NVIDIA Launches Vera Rubin Architecture at CES 2026: The VR NVL72 Rack

by Divyansh Jain on January 6, 2026

AI ◇ DPU ◇ Enterprise ◇ Networking ◇ Server ◇ Server Rack

At CES 2026, NVIDIA unveiled the Rubin platform, anchored by the Vera Rubin NVL72 rack-scale system. This is NVIDIA’s third-generation rack-scale architecture, combining six co-designed chips into a single unified system. The platform will be available from partners in the second half of 2026, with all six chips already back from fabrication and currently undergoing validation with real workloads.

Vera Rubin NVL72: Six Chips, One Unified System

The Vera Rubin NVL72 uses what NVIDIA calls “extreme co-design,” in which six distinct chips are developed together to function as a unified system.

Vera CPU: ARM Silicon Designed for AI Factories

The first chip showcased was the NVIDIA Vera CPU, as NVIDIA continues its investment in custom ARM silicon for AI workloads. Built on 88 custom Olympus ARM cores with full Armv9.2 compatibility, Vera is designed specifically for the data movement and agentic processing demands of modern AI factories. It features NVLink-C2C connectivity, delivering 1.8 TB/s bandwidth to Rubin GPUs, doubling the C2C bandwidth over previous generations, and running seven times faster than PCIe Gen 6. The Vera CPU doubles the performance of data processing, compression, and code compilation compared to the previous-generation Grace CPU.

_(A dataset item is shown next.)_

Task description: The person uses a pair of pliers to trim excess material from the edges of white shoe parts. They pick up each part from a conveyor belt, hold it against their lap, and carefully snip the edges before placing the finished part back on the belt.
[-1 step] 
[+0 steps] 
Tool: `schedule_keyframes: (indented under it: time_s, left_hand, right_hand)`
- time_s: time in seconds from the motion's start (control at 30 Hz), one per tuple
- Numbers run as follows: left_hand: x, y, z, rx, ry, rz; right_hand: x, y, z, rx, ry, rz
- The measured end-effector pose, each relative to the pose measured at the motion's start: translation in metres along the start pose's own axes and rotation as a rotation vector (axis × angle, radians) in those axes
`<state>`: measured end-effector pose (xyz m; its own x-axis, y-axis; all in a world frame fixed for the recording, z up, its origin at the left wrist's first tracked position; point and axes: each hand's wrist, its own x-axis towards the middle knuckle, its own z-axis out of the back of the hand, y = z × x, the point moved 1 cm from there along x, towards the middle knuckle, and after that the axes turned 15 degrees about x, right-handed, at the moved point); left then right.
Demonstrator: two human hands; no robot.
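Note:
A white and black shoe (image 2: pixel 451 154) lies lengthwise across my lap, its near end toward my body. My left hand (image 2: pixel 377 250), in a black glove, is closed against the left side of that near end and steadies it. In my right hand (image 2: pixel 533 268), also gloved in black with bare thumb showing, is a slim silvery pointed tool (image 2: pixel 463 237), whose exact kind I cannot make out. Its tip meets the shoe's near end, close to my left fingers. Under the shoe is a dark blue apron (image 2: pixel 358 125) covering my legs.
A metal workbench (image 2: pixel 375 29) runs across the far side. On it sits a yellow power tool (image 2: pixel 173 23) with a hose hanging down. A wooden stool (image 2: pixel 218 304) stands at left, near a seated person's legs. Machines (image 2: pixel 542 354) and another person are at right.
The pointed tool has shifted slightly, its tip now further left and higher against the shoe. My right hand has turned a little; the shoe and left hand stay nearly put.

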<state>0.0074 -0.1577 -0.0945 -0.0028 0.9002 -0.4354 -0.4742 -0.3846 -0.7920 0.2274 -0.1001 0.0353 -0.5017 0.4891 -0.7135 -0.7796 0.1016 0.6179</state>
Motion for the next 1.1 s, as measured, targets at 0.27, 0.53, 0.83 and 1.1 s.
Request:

Generational Comparison: Blackwell Ultra vs. Vera Rubin NVL72

Specification	GB300 NVL72 (Blackwell Ultra)	VR NVL72 (Vera Rubin)
GPU Count	72 Blackwell Ultra GPUs	72 Rubin GPUs
CPU Count	36 Grace CPUs	36 Vera CPUs
CPU Cores	72 ARM cores per CPU	88 Olympus ARM cores per CPU
FP4 Inference Performance	1.44 ExaFLOPS	3.6 ExaFLOPS
NVFP4 per GPU (Inference)	20 PFLOPS	50 PFLOPS
NVFP4 per GPU (Training)	10 PFLOPS	35 PFLOPS
GPU Memory Type	HBM3e	HBM4
GPU Memory Bandwidth	~8 TB/s	~22 TB/s
NVLink Generation	NVLink 5	NVLink 6
NVLink Bandwidth (per GPU)	1.8 TB/s	3.6 TB/s
Rack-Scale NVLink Bandwidth	130 TB/s	260 TB/s
Scale-Out NIC	ConnectX-8 (800 Gb/s)	ConnectX-9 (1.6 TB/s)
CPU-GPU Interconnect	NVLink-C2C (900 GB/s)	NVLink-C2C (1.8 TB/s)

Rubin GPU: Transformer Engines, NVFP4, and HBM4

Next up was the star of the show, NVIDIA Rubin GPU, which features a third-generation Transformer Engine with hardware-accelerated adaptive compression. This dynamically adjusts precision across transformer layers, achieving higher throughput where precision can be reduced while maintaining accuracy where it matters. This NVFP4 implementation delivers 50 petaflops of compute for inference (5x Blackwell) and 35 petaflops for training (3.5x Blackwell). The Rubin GPU is the first to integrate HBM4 memory with bandwidth up to 22 TB/s, a significant jump that addresses the memory bandwidth wall facing large MoE models.

NVLink 6: Rack-Scale All-to-All Communication

The NVIDIA NVLink 6 Switch doubles the per-GPU bandwidth to 3.6 TB/s, with the full rack providing 260 TB/s of scale-up networking—more than twice the cross-sectional bandwidth of the global internet. This scale-up fabric enables every GPU to communicate with every other GPU simultaneously (a requirement for MoE expert parallelism), where all experts must share results across the cluster. Built-in in-network compute accelerates collective operations and reduces congestion, offloading work that would otherwise consume GPU cycles.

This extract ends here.